═════ Dataset content ═════

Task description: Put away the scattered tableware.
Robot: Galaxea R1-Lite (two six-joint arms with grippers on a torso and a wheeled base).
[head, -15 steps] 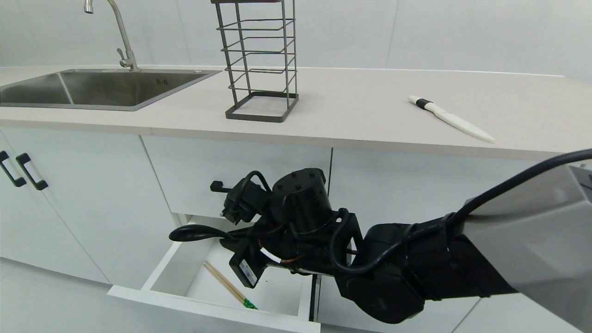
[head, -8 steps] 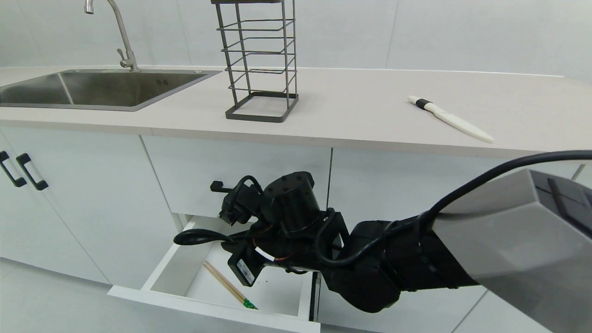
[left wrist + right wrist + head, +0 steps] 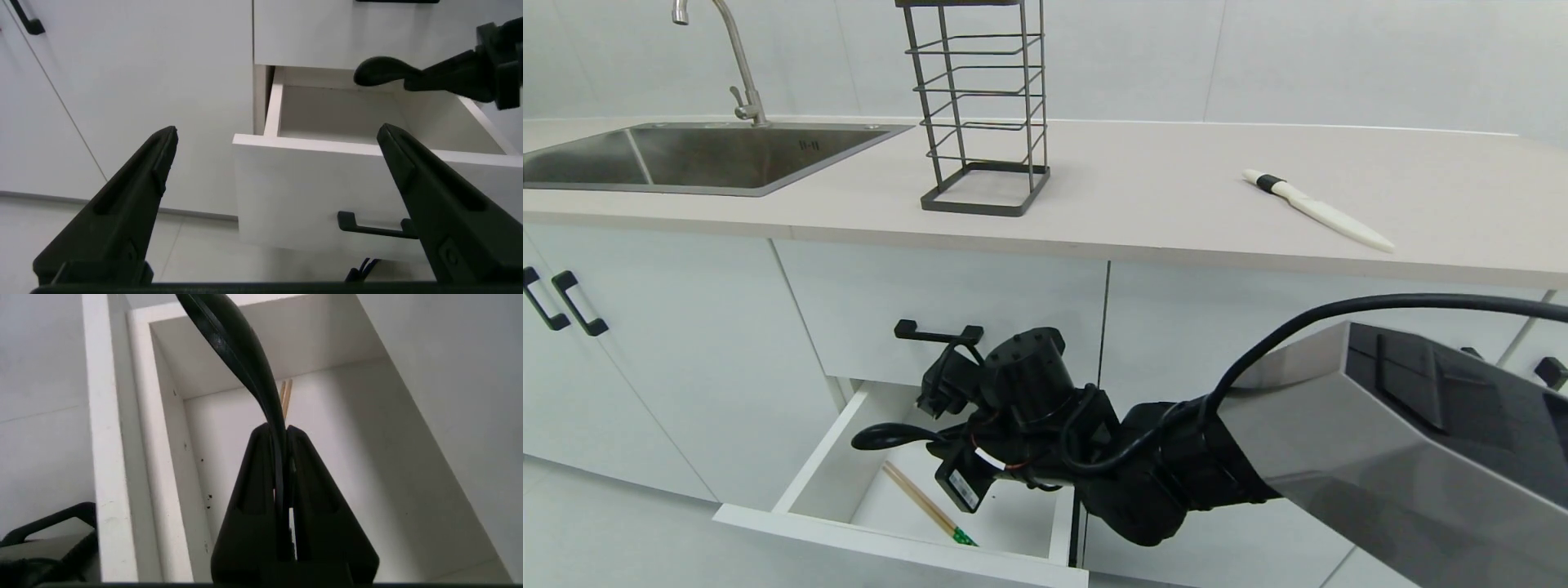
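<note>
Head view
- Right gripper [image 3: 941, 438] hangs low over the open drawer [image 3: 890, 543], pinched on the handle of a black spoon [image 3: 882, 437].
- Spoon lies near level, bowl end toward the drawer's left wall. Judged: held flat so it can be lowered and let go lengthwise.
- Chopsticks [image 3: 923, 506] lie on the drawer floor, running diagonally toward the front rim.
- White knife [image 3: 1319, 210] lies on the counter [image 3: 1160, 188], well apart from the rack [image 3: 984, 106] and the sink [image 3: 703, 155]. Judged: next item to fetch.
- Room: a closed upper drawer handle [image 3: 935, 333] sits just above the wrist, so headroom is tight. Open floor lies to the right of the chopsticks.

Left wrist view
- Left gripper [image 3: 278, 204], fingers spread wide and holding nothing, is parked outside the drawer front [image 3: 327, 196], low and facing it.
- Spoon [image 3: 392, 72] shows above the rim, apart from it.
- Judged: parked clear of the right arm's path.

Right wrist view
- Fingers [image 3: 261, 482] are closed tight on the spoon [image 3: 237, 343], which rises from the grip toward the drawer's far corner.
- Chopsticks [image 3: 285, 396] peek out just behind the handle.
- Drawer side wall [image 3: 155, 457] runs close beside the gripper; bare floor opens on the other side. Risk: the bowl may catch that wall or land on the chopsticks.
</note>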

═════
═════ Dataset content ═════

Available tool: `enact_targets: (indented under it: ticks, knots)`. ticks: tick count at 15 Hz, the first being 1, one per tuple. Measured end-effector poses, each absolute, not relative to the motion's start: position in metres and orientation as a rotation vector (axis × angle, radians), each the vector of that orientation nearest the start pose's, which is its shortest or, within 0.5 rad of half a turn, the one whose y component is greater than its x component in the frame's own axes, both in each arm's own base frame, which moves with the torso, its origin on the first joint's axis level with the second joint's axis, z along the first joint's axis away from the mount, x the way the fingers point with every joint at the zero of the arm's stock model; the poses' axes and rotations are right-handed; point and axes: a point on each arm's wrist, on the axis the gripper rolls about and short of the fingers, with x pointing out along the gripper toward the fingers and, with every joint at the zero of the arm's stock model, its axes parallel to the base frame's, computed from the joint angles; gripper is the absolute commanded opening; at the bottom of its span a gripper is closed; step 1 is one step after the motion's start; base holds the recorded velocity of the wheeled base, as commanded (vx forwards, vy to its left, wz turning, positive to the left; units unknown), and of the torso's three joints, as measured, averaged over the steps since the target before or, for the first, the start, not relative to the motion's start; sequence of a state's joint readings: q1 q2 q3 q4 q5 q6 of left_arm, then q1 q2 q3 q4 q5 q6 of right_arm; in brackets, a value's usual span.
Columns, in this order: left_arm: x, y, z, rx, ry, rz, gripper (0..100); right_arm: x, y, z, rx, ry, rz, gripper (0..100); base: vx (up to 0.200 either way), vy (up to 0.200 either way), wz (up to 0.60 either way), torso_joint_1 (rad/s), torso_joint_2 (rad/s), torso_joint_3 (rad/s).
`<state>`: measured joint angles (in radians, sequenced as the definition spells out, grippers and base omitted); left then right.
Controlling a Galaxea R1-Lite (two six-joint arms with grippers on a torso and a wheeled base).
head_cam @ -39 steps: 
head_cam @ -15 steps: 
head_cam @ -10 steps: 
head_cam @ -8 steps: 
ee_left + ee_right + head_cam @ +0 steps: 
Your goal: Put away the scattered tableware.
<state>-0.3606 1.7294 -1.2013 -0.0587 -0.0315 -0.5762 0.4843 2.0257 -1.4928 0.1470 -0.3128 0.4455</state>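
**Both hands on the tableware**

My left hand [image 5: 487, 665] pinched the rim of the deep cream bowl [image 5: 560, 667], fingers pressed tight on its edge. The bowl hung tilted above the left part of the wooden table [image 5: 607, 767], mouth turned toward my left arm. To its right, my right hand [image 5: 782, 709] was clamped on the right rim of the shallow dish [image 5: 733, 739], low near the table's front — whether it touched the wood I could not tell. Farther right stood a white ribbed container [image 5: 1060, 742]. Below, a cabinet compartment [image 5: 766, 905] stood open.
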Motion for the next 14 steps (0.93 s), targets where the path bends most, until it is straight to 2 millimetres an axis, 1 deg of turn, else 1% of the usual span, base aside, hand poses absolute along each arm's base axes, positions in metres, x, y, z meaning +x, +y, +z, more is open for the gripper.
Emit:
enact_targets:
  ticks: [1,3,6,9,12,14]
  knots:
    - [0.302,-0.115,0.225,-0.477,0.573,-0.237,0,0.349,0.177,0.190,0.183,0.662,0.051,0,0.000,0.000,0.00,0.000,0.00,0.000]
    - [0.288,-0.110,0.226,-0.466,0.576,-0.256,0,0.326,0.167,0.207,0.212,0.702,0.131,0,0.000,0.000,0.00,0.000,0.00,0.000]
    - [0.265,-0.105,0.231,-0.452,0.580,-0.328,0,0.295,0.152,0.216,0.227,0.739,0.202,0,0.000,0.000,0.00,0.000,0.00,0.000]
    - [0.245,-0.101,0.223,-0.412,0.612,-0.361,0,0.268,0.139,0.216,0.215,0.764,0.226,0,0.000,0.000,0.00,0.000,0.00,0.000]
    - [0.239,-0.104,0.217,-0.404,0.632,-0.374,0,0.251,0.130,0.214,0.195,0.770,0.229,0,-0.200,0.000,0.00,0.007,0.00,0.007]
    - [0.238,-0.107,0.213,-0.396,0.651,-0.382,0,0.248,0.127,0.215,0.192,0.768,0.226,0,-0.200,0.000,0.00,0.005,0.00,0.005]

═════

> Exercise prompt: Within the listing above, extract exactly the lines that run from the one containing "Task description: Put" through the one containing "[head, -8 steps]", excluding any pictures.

> Exercise answer:
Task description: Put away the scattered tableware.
Robot: Galaxea R1-Lite (two six-joint arms with grippers on a torso and a wheeled base).
[head, -15 steps] 
[head, -8 steps] 

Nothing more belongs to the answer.